2.      Ayat ini berbeda dalam penempatan kata dengan ayat al-Baqârah 62, kalau dalam al-Baqârah kalimat an-nashora adalah yang kedua sebelum ash-shâbi'ûn, sedangkan disini adalah kalimat ketiha setelah ash-shôbi'ûn. Selain itu dalam al-baqârah ada kalimat´bagi mereka ganjaran mereka disisi Tuhan, sedang dalam ayat ini kalimat itu tidak disebut.
3.      Ayat ini maksudnya bahwa : orang-orang yang beriman, orang Yahudi, dan Nasrani hukumnya adalah siapa diantara mereka begitu juga ash-Shâbi'un. Hal itu bertujuan untuk menggaris bawahi bahwa jangankan orang-orang Yahudi dan Nasrani, bahkan ash-Shâbi'ûn pun yang dosanya lebih besar dari mereka taubatnya dapat diterima oleh Allah swt asalkan mereka benar-benar beriman dan bermal shalih.
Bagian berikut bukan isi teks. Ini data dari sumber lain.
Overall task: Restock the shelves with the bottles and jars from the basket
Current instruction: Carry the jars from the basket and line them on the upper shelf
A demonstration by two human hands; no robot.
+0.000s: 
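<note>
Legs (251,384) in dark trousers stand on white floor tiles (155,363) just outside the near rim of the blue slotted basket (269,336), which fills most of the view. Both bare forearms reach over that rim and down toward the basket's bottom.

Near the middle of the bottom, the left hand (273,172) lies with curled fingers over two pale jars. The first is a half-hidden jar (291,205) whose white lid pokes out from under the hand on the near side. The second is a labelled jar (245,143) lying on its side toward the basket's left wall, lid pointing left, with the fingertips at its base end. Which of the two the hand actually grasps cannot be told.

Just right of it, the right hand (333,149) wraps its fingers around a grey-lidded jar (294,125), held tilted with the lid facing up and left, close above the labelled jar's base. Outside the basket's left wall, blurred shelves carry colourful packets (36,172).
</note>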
4.      Ibnu ‘Âsyûr tidak terlalu ribet dalam menafsirkan kalimat الَّذِينَ آمَنُوا, menurutnya orang yang beriman itu ialah orang yang memiliki ciri-ciri orang beriman dan telah dikenal dengan keislamanya, tidaklah iman itu kecuali dihati dan lisan, karena perkataan ini berisi janji balasan dari Allah swt. maka kembali kepada ilmunya Allah, Allah mengetahui orang yang benar-benar beriman, dan orang yang berpura-pura beriman padahal munafik. Berbeda dengan mufassir lainnya. Seperti :
a.       Ibn ‘Abbâs mengartikan bahwa mereka adalah orang-orang yang percaya dengan 'Îsa sebelum Muhammad diutus.
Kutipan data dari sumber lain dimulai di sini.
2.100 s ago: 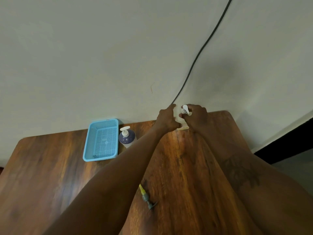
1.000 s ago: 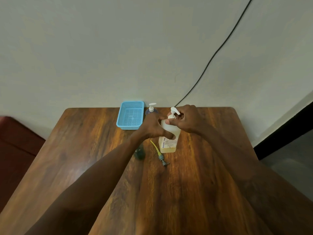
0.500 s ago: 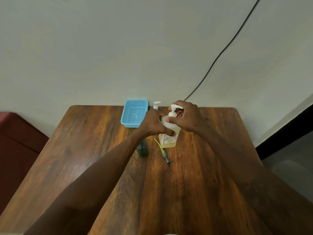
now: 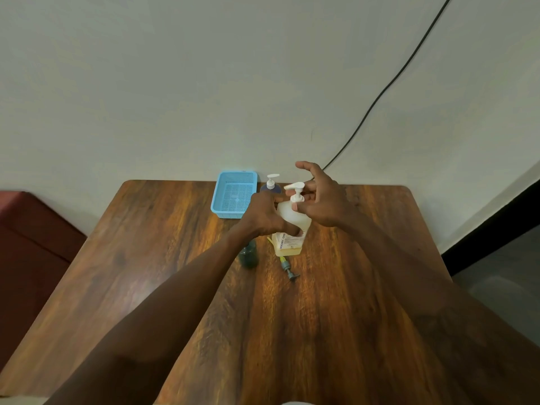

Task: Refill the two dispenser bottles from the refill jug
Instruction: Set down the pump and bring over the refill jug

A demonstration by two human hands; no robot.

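Left hand (image 4: 264, 216) has its fingers wrapped round the body of the big white pump bottle (image 4: 292, 226), which stands upright mid-bench (image 4: 350, 287) with some yellowish liquid in the bottom. Right hand (image 4: 321, 201) is up at the pump: thumb on the collar, index finger lifted, can't tell if it's really pinching. A small dark green bottle (image 4: 248, 255) and a loose pump (image 4: 287, 267) sit just in front. The blue basket (image 4: 233, 197) and a dark pump bottle (image 4: 271, 184) are at the back.

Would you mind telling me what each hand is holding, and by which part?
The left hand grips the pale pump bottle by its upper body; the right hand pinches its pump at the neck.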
b.       Menurut al-Suddy berdasarkan keterangan guru-gurunya, mereka adalah orang-orang yang beriman kepada Mûsa dan mengerjakan syari’atnya sampai datang 'Îsa. (Setelah 'Îsa datang) mereka beriman kepadanya dan mengerjakan syari’atnya sampai datang Muhammad.
c.       Menurut Sufyân Tsaury mereka adalah orang-orang munafik. Mereka adalah orang-orang yang masuk ke dalam agama Islam (dari kalangan Ahli Kitab), seperti Qus ibn Sa’adah, pendeta Buhaira, Waraqah ibn Naufal, dan Salman al-Farisi. Mereka adalah orang-orang mu’min dari kalangan umat Islam sendiri.
5.      Penyebutan kalimat آمَنُوا pada ayat ini bertujuan sebagai informasi umum, serta karena umat muslim merupakan teladan yang terbaik dalam keimanan kepada Allah dan tuntunan-tuntunannya.



[1] Zaitunah adalah sebuah masjid dari sekian banyak masjid kuno yang selama berabad-abad berfungsi sebagai pusat pendidikan, informasi dan penyebaran ilmu.
[2] فِي المطبوعة [التونسية] فَلَهُمْ أَجْرُهُمْ عِنْدَ رَبِّهِمْ الْمُوَافقَة لـ[الْبَقَرَة: 62] والمثبت هُوَ الْمَقْصُود وَالله أعلم.